**DESCRIPTION OF THE TASK**
Give all of the listing again word for word, with images excluded.

**GIVEN DATA**

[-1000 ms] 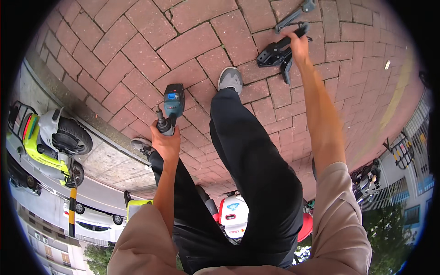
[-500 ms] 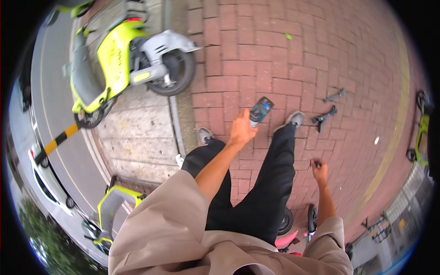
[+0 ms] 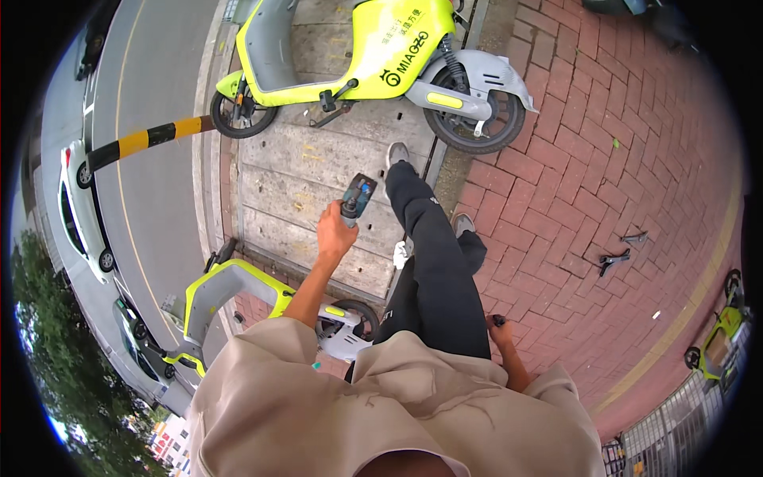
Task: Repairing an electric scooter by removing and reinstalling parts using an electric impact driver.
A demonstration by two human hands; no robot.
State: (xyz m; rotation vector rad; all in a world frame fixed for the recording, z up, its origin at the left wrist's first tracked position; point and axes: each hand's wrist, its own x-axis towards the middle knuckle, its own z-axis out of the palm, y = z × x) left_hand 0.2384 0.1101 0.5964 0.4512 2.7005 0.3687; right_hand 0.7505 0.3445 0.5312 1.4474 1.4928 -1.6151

**REPLY TO THE TASK**
[-1000 ms] 
[-500 ms] 
[+0 ms] 
Task: Repairing an electric scooter by removing and reinstalling parts using an electric impact driver.
A demonstration by two human hands; no robot.
State: (xyz m; rotation vector rad; all in a world frame fixed for the recording, z up, its origin at the left wrist's first tracked position; point and axes: each hand's wrist, its own x-axis towards the middle knuckle, its own z-axis out of the palm, y = z × x) left_hand 0.2384 0.1101 0.5964 0.4512 2.7005 0.3687; right_hand 0.7505 0.3445 0.5312 1.4474 1.4928 -1.6151

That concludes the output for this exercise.